Production Quality (2 points)
With obvious funding and professional equipment, My All-American sports clear video quality, great camera work, and good audio quality. The props that are used look very realistic and specific to the time period. The sets and surroundings are fairly diverse, if somewhat too varied, as scenes jump all over the place. The soundtrack is okay for a generic inspirational sports film. Action sequences are executed very well, but choppy editing plagues this movie. As previously mentioned, the film jumps all over the place and leaves the audience extremely confused as to what is going on or what may happen next. This will be discussed in depth next, but the main point here is that a lot of money was spent to make this film look good, but it’s clear that the effort was only ever meant to go skin-deep, so to speak, as the project has little substance underneath the pretty lights.
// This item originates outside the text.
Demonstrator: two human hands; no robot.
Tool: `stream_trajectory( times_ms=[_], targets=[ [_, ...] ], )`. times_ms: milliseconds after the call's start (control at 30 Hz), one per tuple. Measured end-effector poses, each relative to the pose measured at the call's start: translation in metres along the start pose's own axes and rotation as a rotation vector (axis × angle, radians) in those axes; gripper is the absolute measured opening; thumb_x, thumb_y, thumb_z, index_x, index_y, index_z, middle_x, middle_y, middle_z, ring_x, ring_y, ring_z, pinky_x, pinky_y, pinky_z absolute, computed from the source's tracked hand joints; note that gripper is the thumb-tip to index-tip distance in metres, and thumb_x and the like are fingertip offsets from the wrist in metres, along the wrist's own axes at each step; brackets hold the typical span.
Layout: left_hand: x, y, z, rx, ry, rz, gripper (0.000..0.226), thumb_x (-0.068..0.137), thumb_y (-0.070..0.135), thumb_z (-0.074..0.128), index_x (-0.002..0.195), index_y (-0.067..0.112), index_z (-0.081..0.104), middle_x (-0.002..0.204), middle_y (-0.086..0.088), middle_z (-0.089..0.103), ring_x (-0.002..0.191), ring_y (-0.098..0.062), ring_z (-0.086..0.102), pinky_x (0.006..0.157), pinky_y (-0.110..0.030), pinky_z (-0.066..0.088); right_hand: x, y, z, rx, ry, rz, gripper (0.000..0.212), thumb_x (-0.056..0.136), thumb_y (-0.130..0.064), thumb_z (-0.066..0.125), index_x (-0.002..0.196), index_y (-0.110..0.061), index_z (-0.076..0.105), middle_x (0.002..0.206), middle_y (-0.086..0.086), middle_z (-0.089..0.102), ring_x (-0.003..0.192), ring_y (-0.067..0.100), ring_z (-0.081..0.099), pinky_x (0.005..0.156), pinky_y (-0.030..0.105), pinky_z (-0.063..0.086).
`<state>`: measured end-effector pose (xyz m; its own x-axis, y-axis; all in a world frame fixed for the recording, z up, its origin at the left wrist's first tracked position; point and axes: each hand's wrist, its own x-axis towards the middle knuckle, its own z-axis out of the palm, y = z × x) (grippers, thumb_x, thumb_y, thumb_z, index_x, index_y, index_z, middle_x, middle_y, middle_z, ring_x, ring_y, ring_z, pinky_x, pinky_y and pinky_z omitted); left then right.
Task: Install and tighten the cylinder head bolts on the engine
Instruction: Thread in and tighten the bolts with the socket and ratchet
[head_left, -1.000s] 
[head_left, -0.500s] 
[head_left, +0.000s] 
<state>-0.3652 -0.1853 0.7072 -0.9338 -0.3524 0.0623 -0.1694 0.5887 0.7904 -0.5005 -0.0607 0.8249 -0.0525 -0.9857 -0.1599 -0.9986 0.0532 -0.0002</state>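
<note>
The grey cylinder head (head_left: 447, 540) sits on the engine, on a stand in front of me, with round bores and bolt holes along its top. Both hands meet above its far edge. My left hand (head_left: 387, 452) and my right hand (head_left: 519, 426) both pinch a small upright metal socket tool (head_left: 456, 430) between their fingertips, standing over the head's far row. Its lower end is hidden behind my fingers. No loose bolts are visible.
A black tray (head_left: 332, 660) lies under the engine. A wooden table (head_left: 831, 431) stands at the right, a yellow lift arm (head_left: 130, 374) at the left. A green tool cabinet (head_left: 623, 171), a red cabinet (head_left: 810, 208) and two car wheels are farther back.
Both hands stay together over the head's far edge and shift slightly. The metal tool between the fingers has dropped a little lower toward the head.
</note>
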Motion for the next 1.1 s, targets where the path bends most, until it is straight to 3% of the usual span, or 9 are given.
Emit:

Plot and Storyline Quality (.5 point)
This was a very good idea for a film based on a true story, but far too much content is crammed into a small time frame. Trying to cover a character’s several years before college plus his four years in college in less than two hours calls for dizzying time jumps and information-dump dialogue that creates cardboard characters. One minute, characters we barely know are in high school, then they are teleported to college one fall, then suddenly it’s spring, then we watch an interlude to discuss the historical time period in an obvious fashion, then it’s back to fall and all over again. Thus, there is far more telling than showing, since there’s not enough time to show everything the writers want to shove into the plot. The main focus of the film is sports action sequences, which definitely have their place, but their constant presence leaves little room for character development. Non-action sequences of characters talking are head-scratching in that we are not provided enough context; we cannot appreciate them or their struggles because of the breakneck pace of the storyline. As a side note, there is minor inappropriate language throughout for some reason. The bottom line is that the creators never intended to make this a movie of substance—they just hoped to make a quick buck off of the inspirational audience.
Acting Quality (.5 point)
Despite the presence of ‘big name’ actors and actresses, no care was given to coach them or guide them. Some cast members show potential, but they are not properly developed in their skills. Emotions cannot be felt or appreciated. Line delivery is sloppy and forced, probably because there’s not much time to say things in preparation for the next scene. Like the rest of the film, this area is half-hearted for a reason.
With the rise of successful inspirational films, mainstream creators are trying to dip into the cash pile. My All-American is one of these movies that is strictly designed to make money at the box office by marketing it alongside more popular inspirational films. They invest only in production quality and one or two ‘big name’ cast members and let everything else fall by the wayside. In their opinion, audiences only care about a nice looking feel good movie, but we beg to differ. Movies like this one are a waste of your time and only designed to get your money. But Christian film makers can take note: unless your production quality is as good as half-effort films like this one, you’re also wasting your time.